Arpita Jaya and Md. Tarique Alam
The DNA Profiling Bill (officially known as the DNA Technology (Use and Application) Regulation Bill, 2019) is yet another draconian legislation in the making, which has urgent implications on questions of justice, privacy, and rule of law in India. The conception of this idea of enacting legislation to regulate the use of DNA samples in the criminal justice system began in the year 2003.1 Originally introduced in the draft form in 2007 by The Department of Biotechnology (DBT), this bill received several criticisms concerning issues of privacy, data security and ethics among other indicators of constitutional safeguards.
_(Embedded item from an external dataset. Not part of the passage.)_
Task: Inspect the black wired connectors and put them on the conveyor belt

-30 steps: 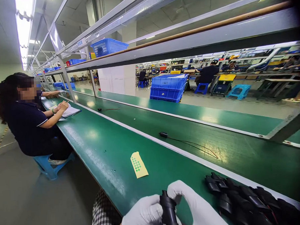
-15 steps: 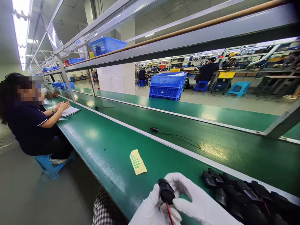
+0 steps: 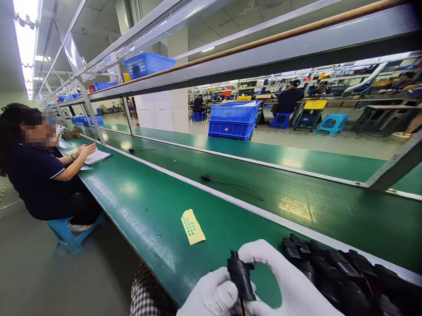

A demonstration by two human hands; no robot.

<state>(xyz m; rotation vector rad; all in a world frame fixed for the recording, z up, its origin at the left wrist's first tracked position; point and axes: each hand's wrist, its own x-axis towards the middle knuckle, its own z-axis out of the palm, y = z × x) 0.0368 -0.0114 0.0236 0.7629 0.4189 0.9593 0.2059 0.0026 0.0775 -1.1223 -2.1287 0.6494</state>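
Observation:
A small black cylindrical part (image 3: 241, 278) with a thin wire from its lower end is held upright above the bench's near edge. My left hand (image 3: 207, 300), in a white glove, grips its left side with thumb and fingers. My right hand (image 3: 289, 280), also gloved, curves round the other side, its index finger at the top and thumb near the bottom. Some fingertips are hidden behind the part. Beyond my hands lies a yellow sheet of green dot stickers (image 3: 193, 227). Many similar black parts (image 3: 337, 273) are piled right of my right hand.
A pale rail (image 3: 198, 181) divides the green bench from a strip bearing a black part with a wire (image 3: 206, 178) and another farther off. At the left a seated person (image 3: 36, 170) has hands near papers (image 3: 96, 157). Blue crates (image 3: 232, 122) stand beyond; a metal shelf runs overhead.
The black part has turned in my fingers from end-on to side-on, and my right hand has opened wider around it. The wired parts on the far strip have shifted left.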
An expert committee was thereafter formed by the DBT to address the said concerns.
The Government attempted to table the bill in 2015 as well as in 2016 but failed to do so amidst a lot of criticisms from members of civil society and the scientific community. In 2016, the application of DNA-based technology in civil and criminal proceedings, disaster victim identification, identification of missing persons among other related medical research purposes, was introduced to the draft bill. One of the many objections raised was that there is no regulation in place to ensure that sensitive data like DNA-based medical information is not accessed and misused by private companies or third parties.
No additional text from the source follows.